Task brief: In the records below, find the line that contains "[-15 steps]" and the line that contains "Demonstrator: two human"; write out exactly those two lines and everything between them, without the pictures.
####################
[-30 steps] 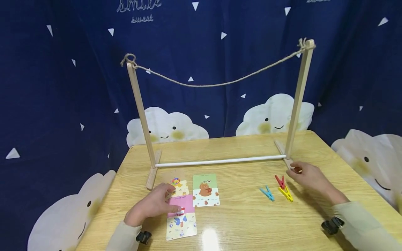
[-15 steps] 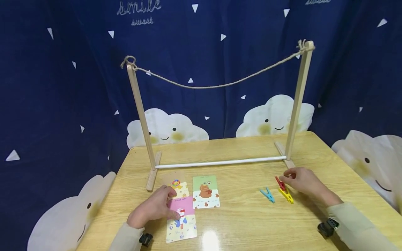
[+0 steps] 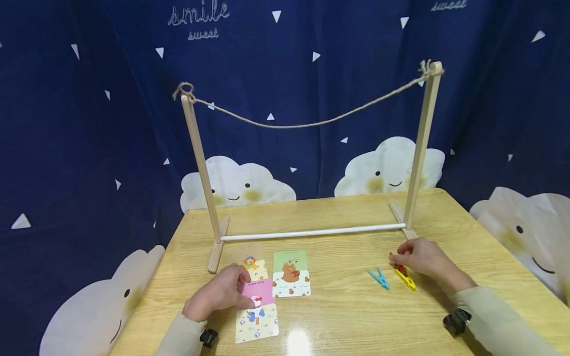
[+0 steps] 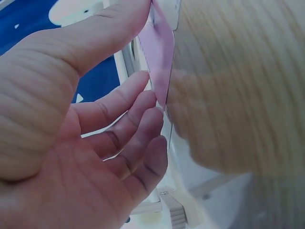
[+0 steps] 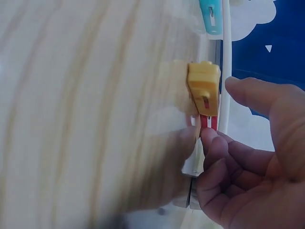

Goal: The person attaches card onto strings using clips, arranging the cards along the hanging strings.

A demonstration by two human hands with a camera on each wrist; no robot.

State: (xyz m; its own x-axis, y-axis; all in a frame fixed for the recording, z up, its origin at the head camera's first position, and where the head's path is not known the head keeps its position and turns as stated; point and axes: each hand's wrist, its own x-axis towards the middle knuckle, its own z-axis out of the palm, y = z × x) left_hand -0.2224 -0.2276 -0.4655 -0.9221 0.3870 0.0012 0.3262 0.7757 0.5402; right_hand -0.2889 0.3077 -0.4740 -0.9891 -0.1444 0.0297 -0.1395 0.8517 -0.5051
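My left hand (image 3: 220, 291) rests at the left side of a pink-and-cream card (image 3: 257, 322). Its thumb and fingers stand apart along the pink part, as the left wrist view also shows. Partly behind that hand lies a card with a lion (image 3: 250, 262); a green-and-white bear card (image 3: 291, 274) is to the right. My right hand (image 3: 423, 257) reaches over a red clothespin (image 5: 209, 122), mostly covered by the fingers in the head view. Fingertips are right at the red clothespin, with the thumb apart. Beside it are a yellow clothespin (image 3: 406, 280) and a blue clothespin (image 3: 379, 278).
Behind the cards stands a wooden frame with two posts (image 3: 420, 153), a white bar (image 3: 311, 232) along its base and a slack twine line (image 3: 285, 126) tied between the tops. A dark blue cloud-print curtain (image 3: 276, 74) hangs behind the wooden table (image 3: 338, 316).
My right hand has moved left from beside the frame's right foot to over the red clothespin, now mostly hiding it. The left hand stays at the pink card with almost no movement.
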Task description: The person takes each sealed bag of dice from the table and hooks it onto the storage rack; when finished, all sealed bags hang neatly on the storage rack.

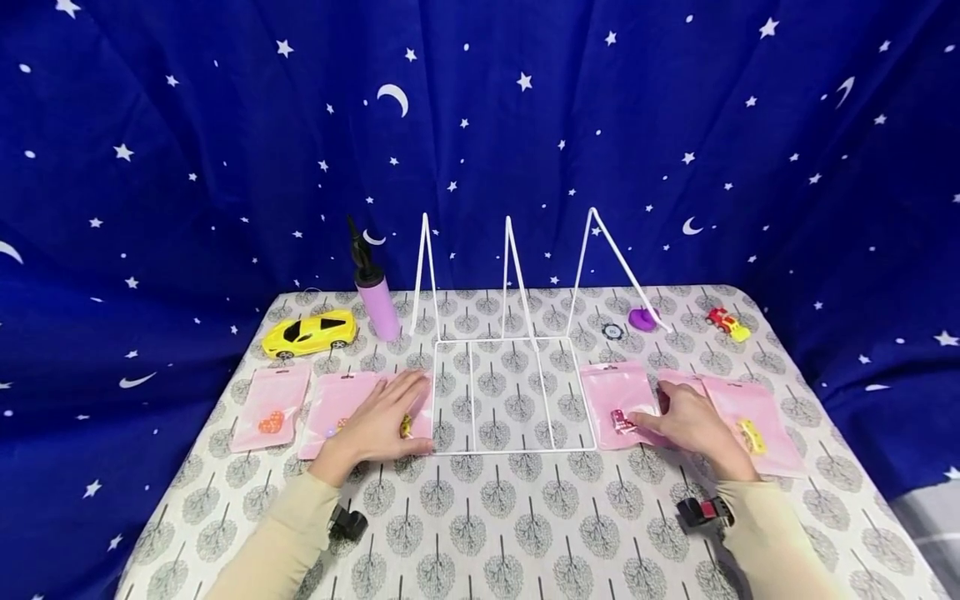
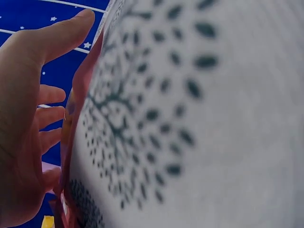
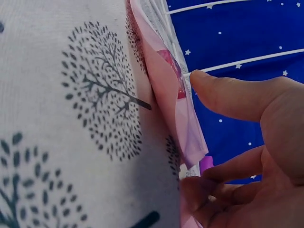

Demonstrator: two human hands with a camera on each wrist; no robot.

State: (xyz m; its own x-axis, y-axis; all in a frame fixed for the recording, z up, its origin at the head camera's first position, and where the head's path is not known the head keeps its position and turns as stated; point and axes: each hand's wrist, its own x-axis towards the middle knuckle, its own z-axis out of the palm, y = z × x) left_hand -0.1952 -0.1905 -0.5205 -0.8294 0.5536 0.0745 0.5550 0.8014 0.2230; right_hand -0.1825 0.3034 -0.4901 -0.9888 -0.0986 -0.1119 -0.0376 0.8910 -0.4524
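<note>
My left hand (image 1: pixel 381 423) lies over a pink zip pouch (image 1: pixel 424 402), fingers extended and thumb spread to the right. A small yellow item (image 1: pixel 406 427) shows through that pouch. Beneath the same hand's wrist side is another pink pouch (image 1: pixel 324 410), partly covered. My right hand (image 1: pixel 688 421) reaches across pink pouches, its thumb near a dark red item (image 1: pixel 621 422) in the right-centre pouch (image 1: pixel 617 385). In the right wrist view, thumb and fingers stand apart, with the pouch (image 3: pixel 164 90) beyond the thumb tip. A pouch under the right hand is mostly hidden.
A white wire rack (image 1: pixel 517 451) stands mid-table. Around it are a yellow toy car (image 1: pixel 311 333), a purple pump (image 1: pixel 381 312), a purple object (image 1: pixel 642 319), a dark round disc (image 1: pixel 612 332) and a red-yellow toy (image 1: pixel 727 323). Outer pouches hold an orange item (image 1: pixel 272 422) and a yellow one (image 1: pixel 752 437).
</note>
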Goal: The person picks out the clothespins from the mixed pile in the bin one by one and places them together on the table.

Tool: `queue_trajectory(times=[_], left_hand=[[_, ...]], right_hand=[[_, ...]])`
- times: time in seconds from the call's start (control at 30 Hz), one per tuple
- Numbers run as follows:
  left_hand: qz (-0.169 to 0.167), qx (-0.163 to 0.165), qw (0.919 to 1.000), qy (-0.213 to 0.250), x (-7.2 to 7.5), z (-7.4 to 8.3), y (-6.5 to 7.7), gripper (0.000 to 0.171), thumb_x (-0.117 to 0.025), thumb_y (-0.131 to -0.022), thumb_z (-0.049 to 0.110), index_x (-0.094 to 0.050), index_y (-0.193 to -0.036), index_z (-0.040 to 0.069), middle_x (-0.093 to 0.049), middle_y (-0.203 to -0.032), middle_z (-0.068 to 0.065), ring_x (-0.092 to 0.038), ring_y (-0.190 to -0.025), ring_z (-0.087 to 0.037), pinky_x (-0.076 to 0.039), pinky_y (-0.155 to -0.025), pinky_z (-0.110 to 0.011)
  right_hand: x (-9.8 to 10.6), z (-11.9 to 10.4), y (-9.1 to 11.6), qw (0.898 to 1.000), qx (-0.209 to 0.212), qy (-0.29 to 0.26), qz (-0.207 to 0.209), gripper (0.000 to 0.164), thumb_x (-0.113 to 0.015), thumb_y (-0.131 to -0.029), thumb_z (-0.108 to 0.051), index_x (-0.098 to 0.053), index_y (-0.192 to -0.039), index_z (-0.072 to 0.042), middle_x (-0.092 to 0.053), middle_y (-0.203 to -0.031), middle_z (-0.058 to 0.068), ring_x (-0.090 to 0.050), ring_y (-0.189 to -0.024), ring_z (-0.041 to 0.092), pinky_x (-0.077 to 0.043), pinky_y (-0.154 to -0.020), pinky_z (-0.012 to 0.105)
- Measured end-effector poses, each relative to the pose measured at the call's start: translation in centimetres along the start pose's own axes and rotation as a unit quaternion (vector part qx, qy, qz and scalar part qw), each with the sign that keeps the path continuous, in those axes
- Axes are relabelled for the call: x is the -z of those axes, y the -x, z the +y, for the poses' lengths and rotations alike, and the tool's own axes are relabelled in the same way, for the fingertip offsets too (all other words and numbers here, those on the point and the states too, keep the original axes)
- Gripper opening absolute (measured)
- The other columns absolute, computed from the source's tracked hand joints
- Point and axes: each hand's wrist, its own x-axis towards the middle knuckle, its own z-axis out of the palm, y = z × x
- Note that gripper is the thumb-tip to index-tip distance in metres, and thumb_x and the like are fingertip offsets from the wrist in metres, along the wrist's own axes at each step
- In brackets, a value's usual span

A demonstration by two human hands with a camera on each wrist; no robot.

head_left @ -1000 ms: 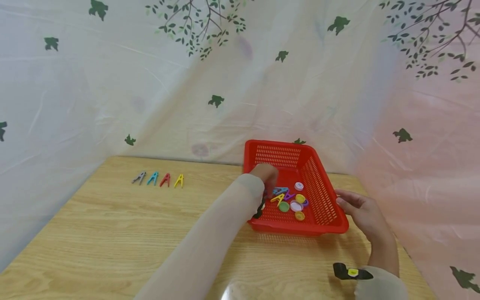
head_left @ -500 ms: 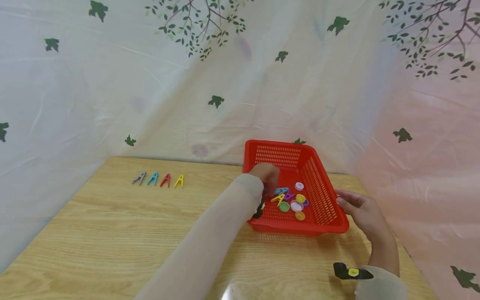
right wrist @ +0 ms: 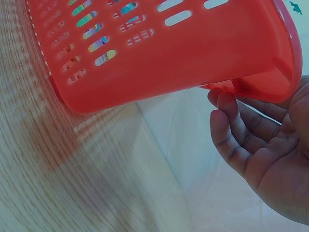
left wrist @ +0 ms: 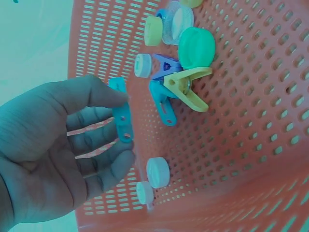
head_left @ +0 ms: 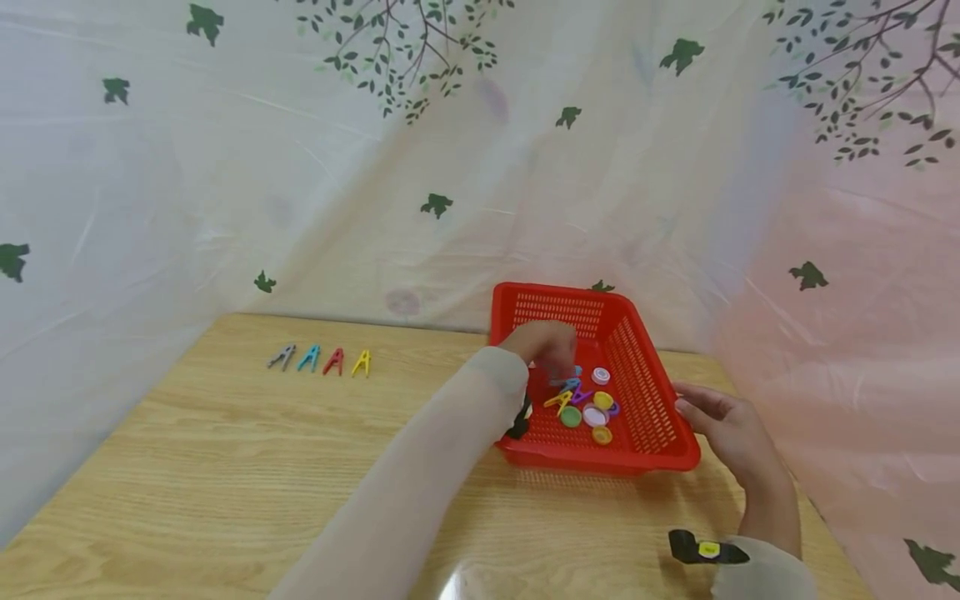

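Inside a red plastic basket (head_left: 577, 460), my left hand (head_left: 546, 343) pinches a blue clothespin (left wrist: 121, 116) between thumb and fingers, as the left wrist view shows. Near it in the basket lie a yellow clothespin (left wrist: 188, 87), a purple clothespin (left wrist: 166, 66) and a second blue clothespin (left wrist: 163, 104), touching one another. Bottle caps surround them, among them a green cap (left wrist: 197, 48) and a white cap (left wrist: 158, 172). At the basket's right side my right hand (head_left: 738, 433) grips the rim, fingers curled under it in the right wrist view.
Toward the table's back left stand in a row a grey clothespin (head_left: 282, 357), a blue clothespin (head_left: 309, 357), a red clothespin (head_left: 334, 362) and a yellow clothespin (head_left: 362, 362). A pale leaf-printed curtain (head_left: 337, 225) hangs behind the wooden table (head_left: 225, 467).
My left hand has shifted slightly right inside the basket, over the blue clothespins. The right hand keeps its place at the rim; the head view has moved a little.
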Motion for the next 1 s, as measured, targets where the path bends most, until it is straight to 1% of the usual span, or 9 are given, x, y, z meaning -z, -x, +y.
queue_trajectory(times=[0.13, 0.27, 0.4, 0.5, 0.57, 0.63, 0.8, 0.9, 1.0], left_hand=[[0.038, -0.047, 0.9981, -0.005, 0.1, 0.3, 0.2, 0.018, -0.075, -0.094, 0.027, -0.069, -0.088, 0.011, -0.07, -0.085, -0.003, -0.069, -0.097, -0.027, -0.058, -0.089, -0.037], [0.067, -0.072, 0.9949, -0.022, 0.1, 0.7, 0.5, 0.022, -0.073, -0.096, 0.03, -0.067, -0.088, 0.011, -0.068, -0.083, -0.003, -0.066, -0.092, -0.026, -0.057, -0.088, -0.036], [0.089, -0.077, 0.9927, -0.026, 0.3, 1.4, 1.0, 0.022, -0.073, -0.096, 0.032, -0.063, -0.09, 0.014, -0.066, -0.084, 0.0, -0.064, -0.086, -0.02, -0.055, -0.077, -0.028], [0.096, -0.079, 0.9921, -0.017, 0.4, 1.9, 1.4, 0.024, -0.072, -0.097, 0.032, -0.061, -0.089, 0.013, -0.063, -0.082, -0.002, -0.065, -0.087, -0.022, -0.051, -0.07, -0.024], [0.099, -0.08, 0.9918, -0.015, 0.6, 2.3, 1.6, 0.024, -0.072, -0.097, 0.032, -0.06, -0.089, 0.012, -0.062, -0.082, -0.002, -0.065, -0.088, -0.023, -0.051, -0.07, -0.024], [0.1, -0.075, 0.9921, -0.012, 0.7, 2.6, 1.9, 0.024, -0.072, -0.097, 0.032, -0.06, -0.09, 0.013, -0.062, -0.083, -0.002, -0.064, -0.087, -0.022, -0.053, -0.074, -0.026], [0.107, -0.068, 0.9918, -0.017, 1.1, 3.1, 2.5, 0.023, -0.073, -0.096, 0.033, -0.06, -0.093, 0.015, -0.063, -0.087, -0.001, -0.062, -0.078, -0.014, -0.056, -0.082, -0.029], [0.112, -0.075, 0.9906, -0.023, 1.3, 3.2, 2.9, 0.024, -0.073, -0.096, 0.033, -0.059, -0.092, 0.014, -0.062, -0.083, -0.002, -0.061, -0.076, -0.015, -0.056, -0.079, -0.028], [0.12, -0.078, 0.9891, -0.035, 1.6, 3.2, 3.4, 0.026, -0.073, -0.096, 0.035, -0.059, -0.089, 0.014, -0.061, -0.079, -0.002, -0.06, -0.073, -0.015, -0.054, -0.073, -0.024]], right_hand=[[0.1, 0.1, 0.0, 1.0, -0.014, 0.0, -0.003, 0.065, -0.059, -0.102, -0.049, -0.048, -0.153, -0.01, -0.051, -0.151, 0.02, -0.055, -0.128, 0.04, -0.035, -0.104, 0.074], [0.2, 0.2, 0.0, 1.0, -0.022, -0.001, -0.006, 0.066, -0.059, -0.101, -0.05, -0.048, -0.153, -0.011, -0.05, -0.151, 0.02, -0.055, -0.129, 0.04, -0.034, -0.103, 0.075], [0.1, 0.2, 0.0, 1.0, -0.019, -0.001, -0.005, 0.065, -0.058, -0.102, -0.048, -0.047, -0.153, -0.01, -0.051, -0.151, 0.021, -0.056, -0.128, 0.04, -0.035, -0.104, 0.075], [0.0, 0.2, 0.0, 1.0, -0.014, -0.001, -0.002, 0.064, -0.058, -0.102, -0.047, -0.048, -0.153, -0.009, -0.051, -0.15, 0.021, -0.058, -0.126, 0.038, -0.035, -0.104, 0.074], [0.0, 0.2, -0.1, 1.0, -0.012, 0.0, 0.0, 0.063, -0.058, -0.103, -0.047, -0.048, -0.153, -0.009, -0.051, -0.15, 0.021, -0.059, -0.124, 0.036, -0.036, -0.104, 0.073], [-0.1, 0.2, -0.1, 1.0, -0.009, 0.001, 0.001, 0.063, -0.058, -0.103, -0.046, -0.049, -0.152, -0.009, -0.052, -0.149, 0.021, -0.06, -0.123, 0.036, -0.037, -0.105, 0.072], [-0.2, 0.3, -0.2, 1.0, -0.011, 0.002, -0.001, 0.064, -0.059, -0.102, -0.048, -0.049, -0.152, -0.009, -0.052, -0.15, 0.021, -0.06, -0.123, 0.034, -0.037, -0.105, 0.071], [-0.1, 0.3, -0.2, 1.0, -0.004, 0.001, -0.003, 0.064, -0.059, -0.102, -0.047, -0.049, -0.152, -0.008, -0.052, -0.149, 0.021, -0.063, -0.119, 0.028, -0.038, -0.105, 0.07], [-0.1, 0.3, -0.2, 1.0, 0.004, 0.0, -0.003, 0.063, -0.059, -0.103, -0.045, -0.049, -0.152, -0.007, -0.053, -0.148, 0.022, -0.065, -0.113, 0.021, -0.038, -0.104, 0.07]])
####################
Result of the task:
[-15 steps] 
[+0 steps] 
[+0 steps] 
[+0 steps] 

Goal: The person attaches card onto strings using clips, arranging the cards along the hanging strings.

A demonstration by two human hands with a camera on each wrist; no robot.

State: (xyz m; its own x-axis, y-axis; all in a frame fixed for the recording, z up, its origin at the head camera's first position, and where the head's path is not known the head keeps its position and turns as stated; point and axes: each hand's wrist, its own x-axis towards the middle knuckle, its own z-axis out of the palm, y = z × x) left_hand -0.2224 -0.2276 -0.4655 -0.9221 0.3870 0.0012 0.3262 0.7757 0.5402; right_hand -0.2889 0.3077 -0.4740 -0.9891 -0.1444 0.0297 -0.1395 0.8517 -0.5051
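My left hand (image 3: 220, 291) rests at the left side of a pink-and-cream card (image 3: 257, 322). Its thumb and fingers stand apart along the pink part, as the left wrist view also shows. Partly behind that hand lies a card with a lion (image 3: 250, 262); a green-and-white bear card (image 3: 291, 274) is to the right. My right hand (image 3: 423, 257) reaches over a red clothespin (image 5: 209, 122), mostly covered by the fingers in the head view. Fingertips are right at the red clothespin, with the thumb apart. Beside it are a yellow clothespin (image 3: 406, 280) and a blue clothespin (image 3: 379, 278).
Behind the cards stands a wooden frame with two posts (image 3: 420, 153), a white bar (image 3: 311, 232) along its base and a slack twine line (image 3: 285, 126) tied between the tops. A dark blue cloud-print curtain (image 3: 276, 74) hangs behind the wooden table (image 3: 338, 316).
My right hand has moved left from beside the frame's right foot to over the red clothespin, now mostly hiding it. The left hand stays at the pink card with almost no movement.
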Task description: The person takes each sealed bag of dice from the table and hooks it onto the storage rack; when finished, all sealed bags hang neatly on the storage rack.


Demonstrator: two human hands with a camera on each wrist; no robot.

The exercise is done, and no more output is needed.